Ce roman à trois voix est utilisé dans les classes à partir de la 3ème secondaire (4ème en France).

Philippe et mon oncle André se sont rencontrés chez moi, mercredi après-midi.   Philippe était nerveux, mais la gentillesse d’André l’a rapidement mis à l’aise.   Mes parents n’étaient pas là et nous nous sommes tranquillement installés dans le salon.   Nous avons d’abord parlé de tout et de rien, mais Philippe demeurait crispé dans son fauteuil, jouant avec ses doigts, ne pouvant pas demeurer en place.   Après un quart d’heure, André a marqué un instant de silence et a dit :

— Elsa m’a parlé de toi, Philippe.   Elle a fait allusion aux difficultés que tu vis en ce moment.

Philippe a rougi.   J’ai failli regretter d’avoir provoqué cette rencontre; il avait vraiment l’air d’aller mal.   Mais oncle André est psychologue, il a fait semblant de rien et a attendu que Philippe se calme.

— Tu sais, a-t-il dit doucement, il n’y a pas de mal à te sentir bouleversé.   Je suis passé par là, je sais ce que c’est.

— Et vous vous en êtes sorti ? a soudain demandé Philippe.   Vous arrivez à être heureux ?

— Je me sens en tout cas heureux de mes choix et je crois que je vis de manière assez équilibrée, a calmement répondu oncle André.

Philippe nous a observés l’un et l’autre, tour à tour.

— Évidemment, vous, votre famille vous comprenait, acceptait votre différence…

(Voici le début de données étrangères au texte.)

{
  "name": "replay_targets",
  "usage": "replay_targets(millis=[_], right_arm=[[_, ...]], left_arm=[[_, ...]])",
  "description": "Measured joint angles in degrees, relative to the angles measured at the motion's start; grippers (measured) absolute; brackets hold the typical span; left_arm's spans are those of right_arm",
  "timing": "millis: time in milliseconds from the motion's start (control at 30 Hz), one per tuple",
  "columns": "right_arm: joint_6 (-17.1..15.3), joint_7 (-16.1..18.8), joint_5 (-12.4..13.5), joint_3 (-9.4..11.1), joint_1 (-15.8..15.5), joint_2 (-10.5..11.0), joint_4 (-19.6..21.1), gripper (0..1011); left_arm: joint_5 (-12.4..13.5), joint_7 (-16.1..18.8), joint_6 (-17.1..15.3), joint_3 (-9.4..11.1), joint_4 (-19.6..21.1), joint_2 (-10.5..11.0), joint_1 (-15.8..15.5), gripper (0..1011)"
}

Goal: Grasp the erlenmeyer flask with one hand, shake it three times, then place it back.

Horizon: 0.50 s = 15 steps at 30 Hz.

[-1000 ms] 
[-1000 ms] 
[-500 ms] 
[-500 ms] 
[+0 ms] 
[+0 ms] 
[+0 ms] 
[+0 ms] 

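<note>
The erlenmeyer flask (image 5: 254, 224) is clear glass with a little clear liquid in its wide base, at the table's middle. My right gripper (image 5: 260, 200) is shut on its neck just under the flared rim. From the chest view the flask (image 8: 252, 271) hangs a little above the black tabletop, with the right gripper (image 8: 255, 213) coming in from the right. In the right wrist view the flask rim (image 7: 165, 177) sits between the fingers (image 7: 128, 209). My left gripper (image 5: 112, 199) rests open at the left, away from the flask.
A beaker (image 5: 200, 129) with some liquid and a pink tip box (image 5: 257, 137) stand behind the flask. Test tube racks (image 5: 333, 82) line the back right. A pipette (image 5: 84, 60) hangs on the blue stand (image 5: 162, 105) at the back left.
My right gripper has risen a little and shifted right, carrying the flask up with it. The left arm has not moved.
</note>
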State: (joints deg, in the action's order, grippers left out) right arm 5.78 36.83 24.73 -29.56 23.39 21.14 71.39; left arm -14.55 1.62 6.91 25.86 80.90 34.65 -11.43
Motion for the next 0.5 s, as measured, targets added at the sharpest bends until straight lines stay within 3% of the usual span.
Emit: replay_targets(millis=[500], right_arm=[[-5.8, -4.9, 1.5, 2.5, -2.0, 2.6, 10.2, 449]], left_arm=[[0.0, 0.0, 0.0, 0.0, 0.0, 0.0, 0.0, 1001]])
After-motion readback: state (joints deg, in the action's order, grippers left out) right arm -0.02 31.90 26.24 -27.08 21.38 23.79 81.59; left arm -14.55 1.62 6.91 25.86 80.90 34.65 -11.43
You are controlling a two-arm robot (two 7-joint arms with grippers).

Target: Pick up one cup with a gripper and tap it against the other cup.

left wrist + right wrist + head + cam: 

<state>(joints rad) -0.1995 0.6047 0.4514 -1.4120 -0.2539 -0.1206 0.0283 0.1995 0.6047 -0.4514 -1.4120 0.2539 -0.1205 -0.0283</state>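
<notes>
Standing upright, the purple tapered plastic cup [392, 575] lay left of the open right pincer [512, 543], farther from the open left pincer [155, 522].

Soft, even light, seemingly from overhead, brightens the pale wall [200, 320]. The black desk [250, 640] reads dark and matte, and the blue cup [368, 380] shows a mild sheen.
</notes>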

Mon oncle a éclaté d’un bon rire franc.

— Excuse-moi, Philippe !   Je ne me moque pas de toi ! Si tu savais ce que j’ai pu en baver !   À l’époque, l’homosexualité était encore moins bien considérée qu’actuellement et, pour les grands-parents d’Elsa, découvrir que leur fils avait choisi ce camp-là était la pire de toutes les hontes.   Ils ont souffert autant que moi !    Pour d’autres raisons, bien entendu.   Lors d’une dispute à mon propos, j’ai entendu mon père dire à ma mère qu’il aurait préféré mourir à la guerre plutôt que de donner naissance à un être comme moi.   Tu imagines le bonheur ?!

— Et vous avez fait comment pour en sortir ?

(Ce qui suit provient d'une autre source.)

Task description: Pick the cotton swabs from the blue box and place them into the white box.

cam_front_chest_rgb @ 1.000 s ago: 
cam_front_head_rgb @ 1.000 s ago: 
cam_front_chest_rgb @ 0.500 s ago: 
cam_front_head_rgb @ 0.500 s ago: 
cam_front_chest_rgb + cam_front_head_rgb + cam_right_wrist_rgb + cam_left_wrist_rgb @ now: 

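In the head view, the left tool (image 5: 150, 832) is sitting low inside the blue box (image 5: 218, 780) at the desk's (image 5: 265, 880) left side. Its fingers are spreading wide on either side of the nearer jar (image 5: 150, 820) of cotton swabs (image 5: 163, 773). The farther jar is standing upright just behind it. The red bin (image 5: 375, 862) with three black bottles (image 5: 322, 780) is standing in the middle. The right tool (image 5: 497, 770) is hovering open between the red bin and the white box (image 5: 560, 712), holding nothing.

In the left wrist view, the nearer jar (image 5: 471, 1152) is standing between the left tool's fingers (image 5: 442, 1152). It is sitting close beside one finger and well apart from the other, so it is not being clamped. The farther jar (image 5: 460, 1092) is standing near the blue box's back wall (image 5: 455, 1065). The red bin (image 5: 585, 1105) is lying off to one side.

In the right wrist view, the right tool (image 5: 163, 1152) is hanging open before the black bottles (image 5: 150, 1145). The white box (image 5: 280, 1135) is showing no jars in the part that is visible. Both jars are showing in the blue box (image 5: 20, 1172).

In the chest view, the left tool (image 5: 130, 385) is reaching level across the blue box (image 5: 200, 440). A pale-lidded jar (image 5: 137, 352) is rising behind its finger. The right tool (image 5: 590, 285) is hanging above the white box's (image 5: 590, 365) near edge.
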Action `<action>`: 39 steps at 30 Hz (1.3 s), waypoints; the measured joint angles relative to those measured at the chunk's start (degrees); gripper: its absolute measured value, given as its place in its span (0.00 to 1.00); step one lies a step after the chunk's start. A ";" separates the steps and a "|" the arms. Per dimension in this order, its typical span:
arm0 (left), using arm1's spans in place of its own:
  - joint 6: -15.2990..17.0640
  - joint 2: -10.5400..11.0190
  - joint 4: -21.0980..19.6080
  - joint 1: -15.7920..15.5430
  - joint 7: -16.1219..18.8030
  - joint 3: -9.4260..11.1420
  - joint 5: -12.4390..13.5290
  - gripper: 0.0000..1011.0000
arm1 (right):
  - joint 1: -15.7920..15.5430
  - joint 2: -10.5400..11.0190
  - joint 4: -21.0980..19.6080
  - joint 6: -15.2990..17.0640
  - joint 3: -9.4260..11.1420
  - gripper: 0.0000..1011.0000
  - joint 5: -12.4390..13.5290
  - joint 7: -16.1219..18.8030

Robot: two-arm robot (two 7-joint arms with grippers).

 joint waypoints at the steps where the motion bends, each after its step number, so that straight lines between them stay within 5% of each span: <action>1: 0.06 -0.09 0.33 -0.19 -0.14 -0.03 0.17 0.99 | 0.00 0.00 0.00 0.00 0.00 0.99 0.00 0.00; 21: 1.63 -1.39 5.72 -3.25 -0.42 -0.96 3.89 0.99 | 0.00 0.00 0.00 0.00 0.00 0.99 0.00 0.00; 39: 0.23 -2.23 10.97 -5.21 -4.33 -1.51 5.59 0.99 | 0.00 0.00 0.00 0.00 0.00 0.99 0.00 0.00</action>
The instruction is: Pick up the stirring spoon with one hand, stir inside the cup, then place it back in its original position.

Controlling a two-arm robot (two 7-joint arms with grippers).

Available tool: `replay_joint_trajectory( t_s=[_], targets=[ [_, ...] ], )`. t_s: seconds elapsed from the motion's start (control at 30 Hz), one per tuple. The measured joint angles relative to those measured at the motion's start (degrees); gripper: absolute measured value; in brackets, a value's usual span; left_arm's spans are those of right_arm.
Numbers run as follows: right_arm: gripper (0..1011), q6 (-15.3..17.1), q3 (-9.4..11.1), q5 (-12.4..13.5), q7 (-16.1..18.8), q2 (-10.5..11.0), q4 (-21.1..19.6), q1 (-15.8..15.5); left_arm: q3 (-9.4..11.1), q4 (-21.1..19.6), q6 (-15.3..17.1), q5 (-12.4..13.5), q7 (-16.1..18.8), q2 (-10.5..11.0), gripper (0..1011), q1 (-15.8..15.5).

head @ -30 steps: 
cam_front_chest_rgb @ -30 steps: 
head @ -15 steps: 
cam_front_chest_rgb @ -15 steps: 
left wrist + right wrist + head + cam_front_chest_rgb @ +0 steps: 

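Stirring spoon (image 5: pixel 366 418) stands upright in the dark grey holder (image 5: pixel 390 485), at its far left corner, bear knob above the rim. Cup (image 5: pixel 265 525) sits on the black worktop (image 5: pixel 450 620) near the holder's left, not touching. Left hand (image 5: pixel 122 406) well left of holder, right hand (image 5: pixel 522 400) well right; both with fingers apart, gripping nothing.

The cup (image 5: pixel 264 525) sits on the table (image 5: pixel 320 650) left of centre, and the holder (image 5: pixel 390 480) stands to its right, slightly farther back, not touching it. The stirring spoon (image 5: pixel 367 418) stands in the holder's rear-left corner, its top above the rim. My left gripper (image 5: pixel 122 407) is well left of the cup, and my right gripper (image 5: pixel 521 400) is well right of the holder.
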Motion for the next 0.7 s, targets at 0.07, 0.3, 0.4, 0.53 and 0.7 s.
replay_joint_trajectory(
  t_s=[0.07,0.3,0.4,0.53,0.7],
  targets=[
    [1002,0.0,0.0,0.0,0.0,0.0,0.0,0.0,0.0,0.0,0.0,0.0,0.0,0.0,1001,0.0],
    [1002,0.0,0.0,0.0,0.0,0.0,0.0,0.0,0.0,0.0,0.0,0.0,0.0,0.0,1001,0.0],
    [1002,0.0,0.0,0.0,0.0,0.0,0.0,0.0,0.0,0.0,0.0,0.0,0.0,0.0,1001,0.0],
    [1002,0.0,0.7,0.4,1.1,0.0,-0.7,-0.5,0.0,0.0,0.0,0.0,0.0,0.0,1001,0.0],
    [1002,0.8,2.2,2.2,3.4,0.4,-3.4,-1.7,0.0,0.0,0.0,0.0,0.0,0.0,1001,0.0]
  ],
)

— J’ai ramé.   Je suis passé par tous les états, Philippe.    Je ne comprenais pas ce qui m’arrivait et, surtout, je ne l’acceptais pas.   Mes parents m’ont rejeté d’abord.   Ensuite, ils ont décidé de me guérir de ce qu’ils appelaient ma «maladie».   Ma mère m’a emmené consulter plusieurs spécialistes, des psychologues, des psychiatres.   Je n’en pouvais plus.   J’ai craqué.   J’ai cessé étudier correctement, j’ai séché les cours et la situation s’est encore aggravée.   Elsa m’a parlé de votre ami Loïc et, honnêtement, je t’avoue que j’ai aussi songé à en finir.   Je n’en serais sans doute pas sorti sans l’aide d’une des psychologues chez qui ma mère m’a conduit.   La première à m’écouter, à ne pas parler de me guérir, à être simplement là sans me juger; tu ne peux pas t’imaginer le bien que ça m’a fait !   Elle ne me demandait pas de changer, elle m’aidait à être moi, à m’accepter et à m’assumer dans ma différence.

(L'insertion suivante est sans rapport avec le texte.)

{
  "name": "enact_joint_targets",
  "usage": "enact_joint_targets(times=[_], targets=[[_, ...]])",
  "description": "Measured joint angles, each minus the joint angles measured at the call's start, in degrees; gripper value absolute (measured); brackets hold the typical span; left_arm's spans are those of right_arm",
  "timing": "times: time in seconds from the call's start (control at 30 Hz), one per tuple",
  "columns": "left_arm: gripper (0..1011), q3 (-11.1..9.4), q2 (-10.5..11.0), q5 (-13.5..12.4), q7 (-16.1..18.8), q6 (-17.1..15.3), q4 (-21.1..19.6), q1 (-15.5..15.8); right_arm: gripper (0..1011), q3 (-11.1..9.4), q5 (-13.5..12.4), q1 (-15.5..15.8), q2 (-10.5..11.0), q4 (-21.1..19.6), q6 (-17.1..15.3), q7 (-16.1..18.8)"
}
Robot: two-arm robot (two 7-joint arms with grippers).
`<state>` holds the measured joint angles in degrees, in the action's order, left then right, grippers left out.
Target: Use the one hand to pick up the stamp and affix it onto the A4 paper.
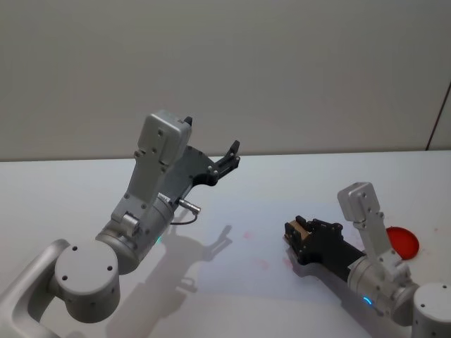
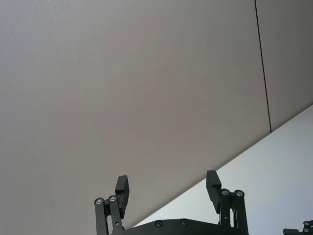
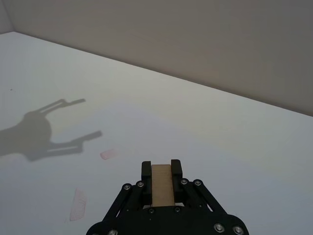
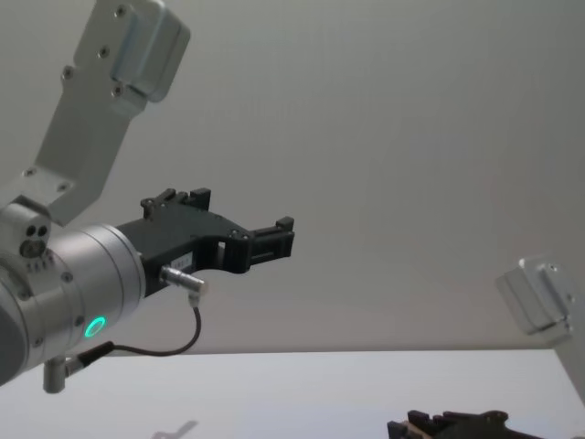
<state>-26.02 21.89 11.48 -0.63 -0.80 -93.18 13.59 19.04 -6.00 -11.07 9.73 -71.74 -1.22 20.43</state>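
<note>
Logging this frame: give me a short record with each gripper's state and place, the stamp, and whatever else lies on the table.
Right gripper: shut on the stamp, low over the table, on the robot's right
Stamp: brown block, clamped between the right gripper's fingers
Left gripper: open, empty, raised above the table, pointing toward the wall
Red disc: flat on the table, right of the right arm
Pink marks: faint smudges on the table, ahead of the stamp
Stamp touching table: cannot tell

Robot lab setup: bare white table (image 1: 84, 204), plain grey panelled wall (image 1: 282, 70) behind.
</note>
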Motion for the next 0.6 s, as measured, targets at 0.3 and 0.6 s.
enact_joint_targets(times=[0.3, 0.6], targets=[[1001, 0.0, 0.0, 0.0, 0.0, 0.0, 0.0, 0.0, 216, -0.1, 0.8, -0.2, 0.3, 0.2, -0.3, 0.7], [1001, 0.0, 0.0, 0.0, 0.0, 0.0, 0.0, 0.0, 216, -0.4, -0.1, -0.2, 0.5, -0.5, -0.8, 0.8]])
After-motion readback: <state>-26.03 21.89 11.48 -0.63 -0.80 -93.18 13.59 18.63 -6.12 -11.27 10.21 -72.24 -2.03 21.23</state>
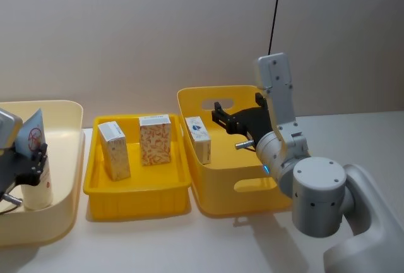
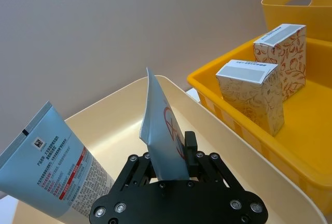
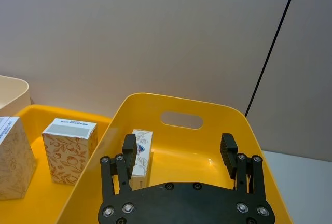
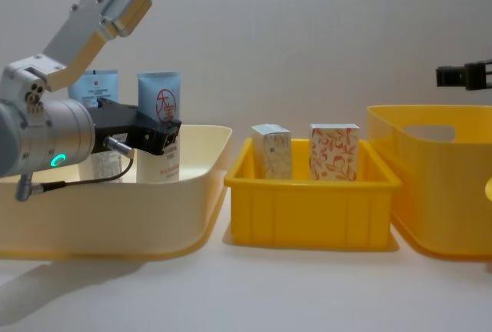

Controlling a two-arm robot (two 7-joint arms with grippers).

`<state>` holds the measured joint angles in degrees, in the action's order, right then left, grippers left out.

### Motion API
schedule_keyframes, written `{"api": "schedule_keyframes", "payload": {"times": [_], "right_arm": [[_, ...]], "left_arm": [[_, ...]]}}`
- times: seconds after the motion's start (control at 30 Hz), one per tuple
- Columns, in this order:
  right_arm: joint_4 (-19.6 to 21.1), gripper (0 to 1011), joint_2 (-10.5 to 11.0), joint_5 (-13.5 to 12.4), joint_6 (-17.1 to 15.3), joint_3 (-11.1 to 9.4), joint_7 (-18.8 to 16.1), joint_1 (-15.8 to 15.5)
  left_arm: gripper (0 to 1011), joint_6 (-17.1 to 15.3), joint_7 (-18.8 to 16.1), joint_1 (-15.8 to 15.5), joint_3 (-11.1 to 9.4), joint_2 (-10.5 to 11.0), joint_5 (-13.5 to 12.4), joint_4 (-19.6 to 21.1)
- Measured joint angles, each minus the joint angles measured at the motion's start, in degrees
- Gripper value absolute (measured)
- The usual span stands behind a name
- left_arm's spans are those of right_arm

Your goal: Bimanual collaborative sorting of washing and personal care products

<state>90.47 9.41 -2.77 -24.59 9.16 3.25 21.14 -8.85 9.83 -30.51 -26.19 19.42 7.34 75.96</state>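
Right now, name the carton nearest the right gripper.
The blue-marked white carton, alone in the deep bin by the right gripper; both patterned cartons stand in the shallow tray.

Three open bins stand in a row on a white tabletop (image 1: pixel 189 241). On the left is a large cream tub (image 1: pixel 66 153) with rounded corners. In the middle, just beside it, is a shallow yellow tray (image 1: pixel 139 202). On the right is a deeper yellow bin (image 1: pixel 218 200) with oval handle slots in its walls. Behind them is a plain beige-grey wall (image 1: pixel 158 33), with a thin black cable (image 1: pixel 276 7) hanging down it above the deep bin.
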Motion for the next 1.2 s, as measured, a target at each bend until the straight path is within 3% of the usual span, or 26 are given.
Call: {"api": "schedule_keyframes", "payload": {"times": [1.2], "right_arm": [[0.0, 1001, 0.0, 0.0, 0.0, 0.0, 0.0, 0.0]], "left_arm": [[278, 0.0, 0.0, 0.0, 0.0, 0.0, 0.0, 0.0]]}}
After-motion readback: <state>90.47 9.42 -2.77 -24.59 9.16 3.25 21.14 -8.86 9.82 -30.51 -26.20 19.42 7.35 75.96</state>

— Ça existe des gens comme ça ?

— Plus que tu ne le crois, Philippe.   Prendre conscience que je n’avais pas à me sentir coupable d’être homosexuel a été une révélation : ce n’était pas une maladie honteuse comme mes parents le croyaient.   Ce n’était même pas un choix que j’avais fait consciemment; c’était un fait que je ne maîtrisais pas, comme être blond ou avoir les yeux bruns.   Il fallait que je l’accepte et que j’apprenne à vivre avec lui, même si, dans le monde des autres, j’étais définitivement minoritaire.

Au fur et à mesure de la conversation, je remarquais que Philippe se détendait.   Il se laissait aller dans le fauteuil et, à un moment, il a même réussi à sourire.   Ils ont parlé longtemps encore, visiblement étrangers à ma présence.   À un moment, j’ai toussoté, leur ai dit qu’il vaudrait peut-être mieux que je les laisse seuls mais, à l’instant où je me levais discrètement pour quitter la pièce, Philippe m’a retenue par la main en murmurant:

— Reste, Elsa, reste.   Sans toi, je n’en serais pas là, sans toi, je serais dans le noir.   Tu es un cadeau dans ma vie, Elsa, un véritable cadeau.   Je t’aime.